Editorial
Libérer le savoir scientifique
L’édition scientifique mérite une mise à jour: il est temps qu'apparaissent de nouveaux modèles privilégiant l’accès à tous aux fruits de la recherche
3 minutes de lecture
Pascaline Minet
Publié mardi 19 septembre 2017 à 20:47,
modifié dimanche 17 décembre 2017 à 11:45.
[En partenariat avec Le Monde] Toute cette semaine, Le Temps vous emmène dans les coulisses de la science qui se fabrique, découvrir les cinq plaies de la recherche actuelle.
- Premier épisode. «Publish or perish», quand la science met les chercheurs sous pression
- Deuxième épisode. Quand les éditeurs confisquent la science
- Troisième épisode. La revue par les pairs sous le feu des critiques
- Quatrième épisode. Dans les labos, des petits arrangements avec la science
- Cinquième épisode. Une science impossible à reproduire
- Vos témoignages sur le «Publish or perish»: stress, précarité, petits arrangements et grosse colère
- Alt-metrics, CRAC et bonus: dix choses à savoir autour des publications scientifiques
- Matthias Egger: «Les universités ont compris qu'elles devaient changer»
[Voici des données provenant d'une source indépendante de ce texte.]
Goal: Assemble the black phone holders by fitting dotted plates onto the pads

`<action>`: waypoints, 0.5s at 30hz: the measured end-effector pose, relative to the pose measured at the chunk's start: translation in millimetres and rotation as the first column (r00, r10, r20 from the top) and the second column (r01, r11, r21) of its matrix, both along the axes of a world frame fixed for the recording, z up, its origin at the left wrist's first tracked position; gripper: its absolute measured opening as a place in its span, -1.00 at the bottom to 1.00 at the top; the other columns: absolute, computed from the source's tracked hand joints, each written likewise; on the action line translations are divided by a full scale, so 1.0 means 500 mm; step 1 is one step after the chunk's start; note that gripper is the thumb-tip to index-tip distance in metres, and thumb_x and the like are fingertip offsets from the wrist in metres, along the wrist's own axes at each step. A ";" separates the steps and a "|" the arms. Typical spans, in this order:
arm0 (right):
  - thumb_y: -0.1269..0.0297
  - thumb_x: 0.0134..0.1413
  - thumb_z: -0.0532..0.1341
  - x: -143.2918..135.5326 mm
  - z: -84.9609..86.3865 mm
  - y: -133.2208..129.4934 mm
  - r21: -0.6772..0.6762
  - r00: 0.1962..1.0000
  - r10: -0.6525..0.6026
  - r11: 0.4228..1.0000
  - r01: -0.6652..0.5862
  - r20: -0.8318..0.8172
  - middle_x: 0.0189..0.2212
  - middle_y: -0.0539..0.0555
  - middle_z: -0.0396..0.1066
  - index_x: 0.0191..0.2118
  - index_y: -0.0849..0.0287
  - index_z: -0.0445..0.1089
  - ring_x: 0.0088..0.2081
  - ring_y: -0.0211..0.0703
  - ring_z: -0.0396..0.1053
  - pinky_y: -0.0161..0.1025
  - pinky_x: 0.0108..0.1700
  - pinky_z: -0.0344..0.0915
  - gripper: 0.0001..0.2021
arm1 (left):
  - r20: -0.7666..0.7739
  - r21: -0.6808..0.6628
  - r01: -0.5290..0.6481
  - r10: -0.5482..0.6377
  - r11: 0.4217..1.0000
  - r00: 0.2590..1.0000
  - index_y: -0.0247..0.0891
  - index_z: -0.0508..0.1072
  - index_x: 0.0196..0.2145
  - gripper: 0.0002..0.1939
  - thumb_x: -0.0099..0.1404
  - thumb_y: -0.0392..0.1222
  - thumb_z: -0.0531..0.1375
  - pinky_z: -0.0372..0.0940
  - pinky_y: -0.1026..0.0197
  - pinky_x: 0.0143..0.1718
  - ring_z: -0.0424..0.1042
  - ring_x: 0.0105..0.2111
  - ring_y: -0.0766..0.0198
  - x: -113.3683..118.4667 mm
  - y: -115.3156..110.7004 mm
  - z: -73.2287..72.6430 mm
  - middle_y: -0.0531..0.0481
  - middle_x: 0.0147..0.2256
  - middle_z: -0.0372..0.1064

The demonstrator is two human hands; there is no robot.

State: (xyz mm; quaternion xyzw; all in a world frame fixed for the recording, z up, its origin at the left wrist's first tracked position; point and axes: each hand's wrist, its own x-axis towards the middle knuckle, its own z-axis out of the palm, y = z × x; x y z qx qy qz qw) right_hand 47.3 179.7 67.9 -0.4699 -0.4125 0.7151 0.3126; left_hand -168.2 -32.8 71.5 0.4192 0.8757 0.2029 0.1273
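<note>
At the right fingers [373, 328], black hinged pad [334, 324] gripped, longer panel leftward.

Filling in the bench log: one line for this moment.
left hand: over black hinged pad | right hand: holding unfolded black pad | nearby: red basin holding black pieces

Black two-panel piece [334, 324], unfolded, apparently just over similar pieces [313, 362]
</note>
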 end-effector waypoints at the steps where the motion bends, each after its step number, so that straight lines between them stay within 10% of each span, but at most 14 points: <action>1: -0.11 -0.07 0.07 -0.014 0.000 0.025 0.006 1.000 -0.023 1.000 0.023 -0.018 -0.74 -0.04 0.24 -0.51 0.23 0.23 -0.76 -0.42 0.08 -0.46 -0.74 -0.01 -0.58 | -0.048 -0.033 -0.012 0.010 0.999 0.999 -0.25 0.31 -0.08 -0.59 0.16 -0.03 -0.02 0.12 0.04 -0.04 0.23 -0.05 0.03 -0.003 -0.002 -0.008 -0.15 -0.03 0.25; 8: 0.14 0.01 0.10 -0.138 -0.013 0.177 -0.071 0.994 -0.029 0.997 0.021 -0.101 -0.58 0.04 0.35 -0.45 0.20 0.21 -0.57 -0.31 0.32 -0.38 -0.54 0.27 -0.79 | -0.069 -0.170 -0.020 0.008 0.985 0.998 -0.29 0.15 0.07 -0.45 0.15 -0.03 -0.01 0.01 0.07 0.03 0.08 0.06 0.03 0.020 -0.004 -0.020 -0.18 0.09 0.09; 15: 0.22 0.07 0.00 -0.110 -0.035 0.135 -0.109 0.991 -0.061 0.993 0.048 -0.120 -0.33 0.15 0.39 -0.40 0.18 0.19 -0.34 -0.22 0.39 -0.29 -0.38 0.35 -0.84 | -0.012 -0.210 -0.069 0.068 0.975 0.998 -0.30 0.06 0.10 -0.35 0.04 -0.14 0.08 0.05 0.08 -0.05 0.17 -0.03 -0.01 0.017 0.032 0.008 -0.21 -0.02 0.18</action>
Le monde de la recherche ne tourne plus rond. Un seul critère prévaut aujourd’hui pour évaluer le travail des scientifiques: le nombre d’études qu’ils publient dans des revues spécialisées. Un système exténuant qui incite à privilégier la quantité sur la qualité. Plus de 2,5 millions d’articles scientifiques paraissent chaque année. En cette semaine de rentrée universitaire, nous avons décidé de vous dévoiler les travers de la publication scientifique – mais aussi les pistes envisagées pour la réformer – à travers une série de cinq articles.
Rendre l'accès aux publications scientifiques moins onéreux
Un des aspects les plus frustrants du système actuel? Le savoir scientifique demeure largement inaccessible. Les éditeurs spécialisés monnayent la lecture de leurs revues au travers de coûteux abonnements, auxquels seules les universités ont les moyens de souscrire. Les autres membres de la société – enseignants, créateurs de start-up, journalistes, etc. – en sont privés. Un comble, quand on considère que la vaste majorité de la science est produite grâce à l’argent du contribuable.
Et si, enfin, on libérait la publication scientifique? Cela fait près de vingt ans que des solutions d’édition scientifique en accès ouvert existent. Elles permettent aux chercheurs de divulguer leurs résultats en ligne, de manière à ce qu’ils soient consultables par tous. Les revues en accès libre, dont certaines bénéficient désormais d’une large reconnaissance, accélèrent la diffusion de la science et pourraient la rendre moins coûteuse.
Lire aussi: Quand les éditeurs confisquent la science
Un certain conservatisme du milieu scientifique, couplé à la mainmise de grands éditeurs peu désireux de renoncer à leur modèle, explique sans doute que le développement de l’accès libre ait tardé. En 2017 encore, seule une minorité des études est publiée en open access. Mais les bailleurs de fonds de la recherche européens semblent bien décidés à accélérer le mouvement: ils sont de plus en plus nombreux à exiger que les fruits de la recherche publique soient consultables par tous.
Plusieurs solutions à envisager
On ne peut qu’encourager cette évolution. La situation de monopole des éditeurs traditionnels dessert la recherche. Ceux qui la produisent tout comme ceux qui s’y intéressent auraient intérêt à bénéficier d'un système plus ouvert. Et si les revues en accès libre offrent une partie de la solution, d’autres proposent d’ores et déjà de voir plus loin.
Des serveurs de prépublication comme arXiv (en physique) et bioRxiv (en biologie) permettent de rendre publics des travaux bruts, avant de les publier dans des revues classiques. Le site PubPeer propose, quant à lui, aux scientifiques de commenter et évaluer des études déjà parues, inversant le processus de l’édition traditionnelle où l’article est amendé avant d’être publié. Et si, enfin, on réinventait la publication scientifique?